Wilmington’s Amalgam Rx, a digital medicine and patient support company, has acquired Baltimore-based Avhana Health.
With the acquisition, which closed this month, Avhana’s seven employees will join Amalgam’s 100-member team, which already has a presence in Baltimore. The acquisition is Amalgam Rx’s first. Terms were not disclosed.
“We’re super excited for what the joint companies mean, especially for our long-term growth as a company and our trajectory,” said Avhana CEO Noah Weiner — “what they’re going after and what it means for startups in Baltimore.”
Avhana was founded in 2014 by Noah Weiner and Nate Weiner, who are brothers. The company provides tools in the area of clinical decision support, which means it helps doctors with decision making, specifically relating to adopting and adhering to quality guidelines. Avhana’s tools integrate with electronic health records systems, giving access to data and allowing the tools to be integrated directly into a doctor’s workflow. Along with expanding digital tools, this reduces costs for healthcare systems.
The business grew from serving seven medical groups and health systems in early 2020 to 150 currently, said Noah Weiner. That led the company to a step it previously hadn’t taken: raising outside capital.
Weiner counts Ryan Sysko, the CEO of Amalgam Rx who also founded Columbia-based WellDoc, to be a mentor, and the two keep in touch regularly. At one recent update, they found common ground in how they could fit together. Ultimately, it led to the acquisition deal — complete with a graphic representing the companies as puzzle pieces to announce it.
Amalgam Rx makes digital therapeutics, which are applications that can be prescribed, as well as programs that support patients through care.

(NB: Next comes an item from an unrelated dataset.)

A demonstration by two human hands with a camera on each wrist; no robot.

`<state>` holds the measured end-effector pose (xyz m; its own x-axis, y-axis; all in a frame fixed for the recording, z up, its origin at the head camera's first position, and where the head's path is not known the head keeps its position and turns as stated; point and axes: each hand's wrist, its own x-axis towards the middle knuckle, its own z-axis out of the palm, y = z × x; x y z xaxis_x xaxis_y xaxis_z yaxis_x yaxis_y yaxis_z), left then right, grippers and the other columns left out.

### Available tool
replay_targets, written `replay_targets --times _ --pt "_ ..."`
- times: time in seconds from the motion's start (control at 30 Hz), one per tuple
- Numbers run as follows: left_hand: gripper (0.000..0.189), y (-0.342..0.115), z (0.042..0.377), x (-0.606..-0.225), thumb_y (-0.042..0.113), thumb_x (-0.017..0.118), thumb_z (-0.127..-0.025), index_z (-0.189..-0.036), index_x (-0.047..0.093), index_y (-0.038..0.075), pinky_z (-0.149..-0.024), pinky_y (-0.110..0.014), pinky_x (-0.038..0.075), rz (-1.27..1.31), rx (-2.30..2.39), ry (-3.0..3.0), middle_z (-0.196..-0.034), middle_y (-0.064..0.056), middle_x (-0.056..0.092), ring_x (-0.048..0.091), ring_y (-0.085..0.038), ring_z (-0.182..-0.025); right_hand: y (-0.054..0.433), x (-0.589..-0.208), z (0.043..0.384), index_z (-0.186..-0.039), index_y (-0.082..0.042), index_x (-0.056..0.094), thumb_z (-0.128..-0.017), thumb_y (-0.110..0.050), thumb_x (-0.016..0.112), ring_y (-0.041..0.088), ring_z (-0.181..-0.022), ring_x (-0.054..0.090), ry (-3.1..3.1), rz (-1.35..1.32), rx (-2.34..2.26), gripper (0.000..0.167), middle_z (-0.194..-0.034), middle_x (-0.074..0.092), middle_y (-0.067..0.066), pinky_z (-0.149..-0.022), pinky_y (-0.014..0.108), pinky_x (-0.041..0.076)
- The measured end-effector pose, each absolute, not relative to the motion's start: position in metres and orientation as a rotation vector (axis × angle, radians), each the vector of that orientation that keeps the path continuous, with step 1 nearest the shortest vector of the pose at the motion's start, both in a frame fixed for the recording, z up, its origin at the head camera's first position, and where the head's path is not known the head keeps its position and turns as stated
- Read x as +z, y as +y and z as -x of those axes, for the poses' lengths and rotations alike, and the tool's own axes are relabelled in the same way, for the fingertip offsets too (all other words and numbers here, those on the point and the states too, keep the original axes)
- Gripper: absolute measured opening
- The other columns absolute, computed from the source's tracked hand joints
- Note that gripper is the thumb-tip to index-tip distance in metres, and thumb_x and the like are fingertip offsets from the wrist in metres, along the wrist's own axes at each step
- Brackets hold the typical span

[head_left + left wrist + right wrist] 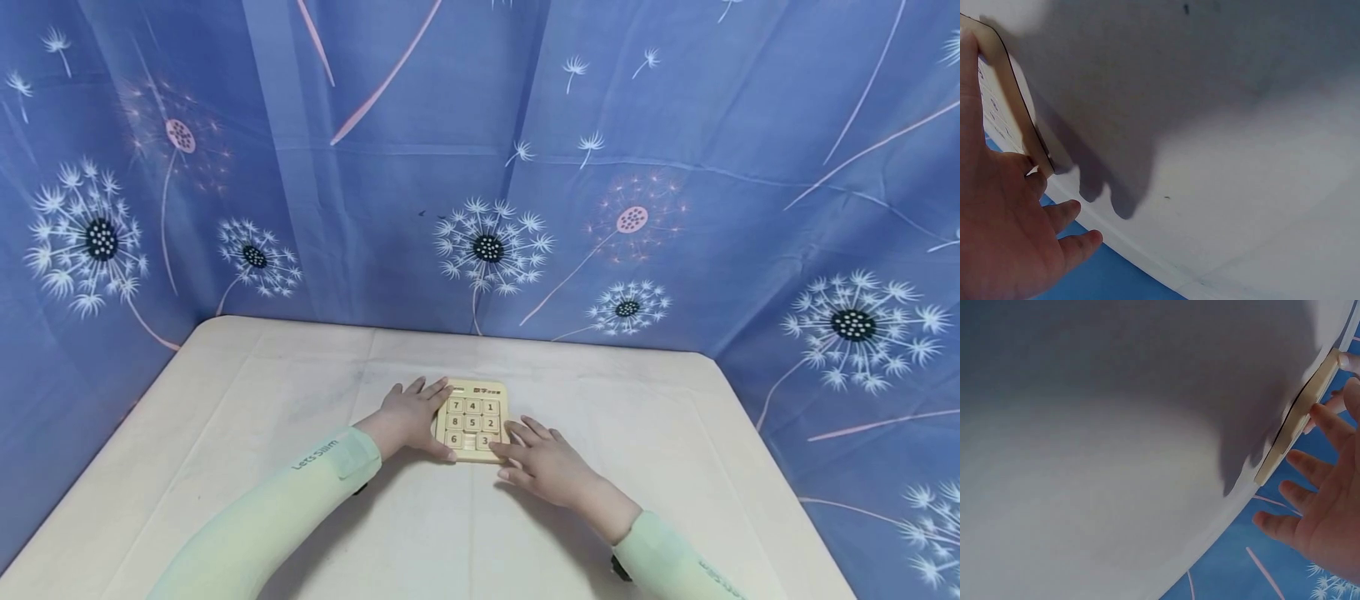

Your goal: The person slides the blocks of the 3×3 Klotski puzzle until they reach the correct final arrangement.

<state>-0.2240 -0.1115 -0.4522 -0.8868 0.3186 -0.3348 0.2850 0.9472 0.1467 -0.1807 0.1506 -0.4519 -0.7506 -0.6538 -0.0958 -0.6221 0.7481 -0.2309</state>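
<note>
A number puzzle [472, 422] is lying flat on the table [375, 533], face up, with both hands working at it. The left hand [411, 415] is gripping the puzzle's left side, the thumb bracing at the near corner and the index finger reaching over the far one, while the other fingers are fanning out beyond the board. The right hand [551, 467] is spreading its fingers at the opposite side; its index fingertip is resting at the right edge of the 3 tile [483, 439], and its thumb is sitting just off the near right corner. The gap [469, 440] is separating the 3 from the 6 tile [453, 439] in the nearest row. The board is looking stiff, thin and light, wooden or plastic by its pale colour, so it is probably going to skid on the cloth-like surface unless someone is steadying it. The left rim is offering a good hold, since a grip there is leaving the tiles uncovered. The tiles are seeming small and smooth, likely calling for one fingertip pressing lightly and sideways rather than a pinch; nothing about them is appearing fragile, though pushing askew might be jamming them.
</note>
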Motion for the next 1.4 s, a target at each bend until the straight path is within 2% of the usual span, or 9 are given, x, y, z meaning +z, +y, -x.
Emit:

It will add Avhana’s tools, seeking to expand them into other areas of medicine and combining them with other digital solutions.
“EHR [electronic health record] integration is the Holy Grail for digital health solutions, but it’s not only about data integration; workflow optimization is even more important,” Sysko said in a statement. “Providers, working at the nexus of digital health adoption and scaling, will only adopt tools that are safe, effective, and embedded in their workflow. The combination of Avhana and Amalgam will bring us closer to realizing digital health’s tremendous potential.”
It’s not the funding round that Avhana set out to raise, but Weiner said Avhana’s team will be able to continue to build, and benefit from being part of a bigger company. Operating as a standalone brand as integration begins, Avhana is also planning to grow.
“This allows us to still accomplish the same goals that we had, but accomplish it in a different way,” Weiner said. “They’re giving us lots of resources, especially in the data science space.”